The Nexus of Well-Being and Art at Rochester Art Center expressed my research into the connection between art and well-being, culminating in 30 artworks and two commissions. After interviewing ten healthcare experts, I created a body of work that exemplifies resilience, community, and health. Once the exhibition came down the City of Rochester commissioned six light boxes to extend the exhibition into public space outdoors.

Over the past four years, I have developed deep knowledge in the field of Art and Health. I continue to research the connection between art and health in various ways. I connect, respond, bring people together, and build communities. I am committed to providing opportunities for shared creation.
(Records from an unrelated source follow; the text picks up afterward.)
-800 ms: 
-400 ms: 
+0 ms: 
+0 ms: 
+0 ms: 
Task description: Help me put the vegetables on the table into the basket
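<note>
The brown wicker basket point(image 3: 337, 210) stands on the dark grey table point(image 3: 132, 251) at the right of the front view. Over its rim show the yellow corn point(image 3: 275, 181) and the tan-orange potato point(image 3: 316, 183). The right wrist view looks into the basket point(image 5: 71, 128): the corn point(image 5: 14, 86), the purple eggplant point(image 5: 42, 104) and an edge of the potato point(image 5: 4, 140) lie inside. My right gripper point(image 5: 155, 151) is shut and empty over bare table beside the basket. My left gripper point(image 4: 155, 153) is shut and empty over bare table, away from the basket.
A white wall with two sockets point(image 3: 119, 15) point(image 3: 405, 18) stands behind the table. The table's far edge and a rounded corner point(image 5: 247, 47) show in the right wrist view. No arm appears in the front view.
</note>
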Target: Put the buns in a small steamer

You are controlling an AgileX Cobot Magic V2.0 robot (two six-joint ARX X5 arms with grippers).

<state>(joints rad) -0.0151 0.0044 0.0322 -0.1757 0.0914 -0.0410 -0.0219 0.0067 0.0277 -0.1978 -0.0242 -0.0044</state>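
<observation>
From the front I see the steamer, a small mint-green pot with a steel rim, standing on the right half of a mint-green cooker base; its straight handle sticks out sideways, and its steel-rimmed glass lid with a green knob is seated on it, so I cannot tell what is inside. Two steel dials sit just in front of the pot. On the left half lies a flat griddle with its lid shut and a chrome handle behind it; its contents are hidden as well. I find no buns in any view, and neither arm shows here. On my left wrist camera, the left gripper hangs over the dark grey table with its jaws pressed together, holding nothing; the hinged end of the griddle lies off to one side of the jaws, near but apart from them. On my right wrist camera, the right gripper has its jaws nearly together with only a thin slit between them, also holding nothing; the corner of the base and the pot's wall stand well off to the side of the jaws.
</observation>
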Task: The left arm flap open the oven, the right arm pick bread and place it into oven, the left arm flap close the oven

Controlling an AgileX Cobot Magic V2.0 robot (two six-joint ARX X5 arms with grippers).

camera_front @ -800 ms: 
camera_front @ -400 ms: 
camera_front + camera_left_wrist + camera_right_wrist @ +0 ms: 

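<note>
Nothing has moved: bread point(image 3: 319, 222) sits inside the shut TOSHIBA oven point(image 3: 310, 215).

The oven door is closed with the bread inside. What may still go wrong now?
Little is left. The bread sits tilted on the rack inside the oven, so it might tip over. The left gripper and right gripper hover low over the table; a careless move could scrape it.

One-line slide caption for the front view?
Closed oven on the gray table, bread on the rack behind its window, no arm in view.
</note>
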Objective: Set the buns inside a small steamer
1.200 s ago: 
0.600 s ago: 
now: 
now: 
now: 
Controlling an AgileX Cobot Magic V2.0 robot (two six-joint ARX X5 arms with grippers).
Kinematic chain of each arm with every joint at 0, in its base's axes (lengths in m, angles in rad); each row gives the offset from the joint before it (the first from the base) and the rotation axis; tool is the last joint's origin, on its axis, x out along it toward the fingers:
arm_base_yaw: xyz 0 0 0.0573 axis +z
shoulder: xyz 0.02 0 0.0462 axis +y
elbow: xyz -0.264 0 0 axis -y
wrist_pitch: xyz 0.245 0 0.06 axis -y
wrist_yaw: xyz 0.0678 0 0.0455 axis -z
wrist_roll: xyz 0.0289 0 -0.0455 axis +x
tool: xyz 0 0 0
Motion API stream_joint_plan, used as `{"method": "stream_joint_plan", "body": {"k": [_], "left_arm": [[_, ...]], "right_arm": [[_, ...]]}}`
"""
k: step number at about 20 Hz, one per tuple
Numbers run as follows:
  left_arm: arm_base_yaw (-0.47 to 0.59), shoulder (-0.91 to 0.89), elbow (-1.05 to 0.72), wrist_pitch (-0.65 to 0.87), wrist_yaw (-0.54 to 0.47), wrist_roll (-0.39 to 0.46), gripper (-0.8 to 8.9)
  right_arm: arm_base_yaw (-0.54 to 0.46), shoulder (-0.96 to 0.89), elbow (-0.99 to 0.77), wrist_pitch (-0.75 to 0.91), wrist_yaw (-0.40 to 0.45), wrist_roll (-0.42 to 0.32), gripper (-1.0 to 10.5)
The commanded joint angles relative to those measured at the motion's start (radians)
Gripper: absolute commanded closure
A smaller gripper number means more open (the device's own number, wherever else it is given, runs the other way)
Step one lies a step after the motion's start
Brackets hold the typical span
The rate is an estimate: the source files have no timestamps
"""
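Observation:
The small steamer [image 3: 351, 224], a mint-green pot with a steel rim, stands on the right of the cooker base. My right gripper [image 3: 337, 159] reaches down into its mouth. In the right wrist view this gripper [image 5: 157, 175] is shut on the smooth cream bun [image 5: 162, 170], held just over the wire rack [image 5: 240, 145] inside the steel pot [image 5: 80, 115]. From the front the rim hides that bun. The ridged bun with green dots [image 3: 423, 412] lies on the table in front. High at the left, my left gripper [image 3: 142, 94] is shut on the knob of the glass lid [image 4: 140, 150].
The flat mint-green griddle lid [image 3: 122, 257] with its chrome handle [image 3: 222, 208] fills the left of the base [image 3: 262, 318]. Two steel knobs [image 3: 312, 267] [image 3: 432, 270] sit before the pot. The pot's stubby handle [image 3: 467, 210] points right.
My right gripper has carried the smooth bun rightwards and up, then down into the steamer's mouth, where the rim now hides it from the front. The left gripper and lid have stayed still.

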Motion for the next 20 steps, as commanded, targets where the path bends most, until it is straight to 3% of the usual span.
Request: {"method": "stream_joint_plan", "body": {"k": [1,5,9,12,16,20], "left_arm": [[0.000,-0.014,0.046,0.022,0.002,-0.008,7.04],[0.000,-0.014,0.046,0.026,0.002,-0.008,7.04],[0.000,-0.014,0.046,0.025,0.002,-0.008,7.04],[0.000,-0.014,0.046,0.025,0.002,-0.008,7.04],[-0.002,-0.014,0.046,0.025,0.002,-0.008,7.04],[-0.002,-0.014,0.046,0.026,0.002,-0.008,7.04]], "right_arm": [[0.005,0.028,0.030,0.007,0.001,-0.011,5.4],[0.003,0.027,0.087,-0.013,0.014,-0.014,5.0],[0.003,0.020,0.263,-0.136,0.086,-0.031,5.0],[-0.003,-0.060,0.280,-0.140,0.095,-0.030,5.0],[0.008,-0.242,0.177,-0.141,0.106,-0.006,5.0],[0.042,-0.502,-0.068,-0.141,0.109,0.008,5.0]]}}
You can see my work at the following venues:
Plains Art Museum, Fargo, North Dakota (through July 13, 2025)
Holiday Center, Duluth, MN
Duluth Entertainment Convention Center, Duluth, MN
Rochester Art Plaza, Rochester, MN (2026)
Happy Travels and Bon Voyage, Minneapolis St Paul International Airport Terminal 1 departures level mosaics. (pre-security)
Alzheimer’s Association, Minnesota-North Dakota Chapter, Minnesota office
Mayo Clinic, Rochester, MN
MN Council of Nonprofits office, St Paul, MN
Minnesota State Capitol Gallery, Fall 2025
Robert Green Fine Art, Mill Valley, CA
Redleaf Center for Family Healing Gratitude, Hennepin County Medical Center, Minneapolis, MN

My artwork is in public and private collections, including the Walker Art Center, Minnesota Marine Art Museum, Minneapolis/St Paul Airport Collection, Frederick R Weisman Art Museum; Minnesota Museum of American Art; The Tweed Museum of Art, The Athenaeum Music & Arts Library, La Jolla; The Mayo Clinic, Rochester, MN; Minnesota Historical Society; International Gallery of Portrait, Bosnia-Herzegovina; Växjö Kommun, Sweden; Isumi City Offices, Japan; University of Raparin, Rania, Iraqi Kurdistan; and City of Petrozavodsk, Russia.

What would you say have been one of the most important lessons you’ve learned?
Each of us has unique life experiences, passions, and knowledge; we all have something to offer this world!

We need each other, we are better together.

Nothing happens but for the initiative of a single individual.

Through failure, we learn new possibilities.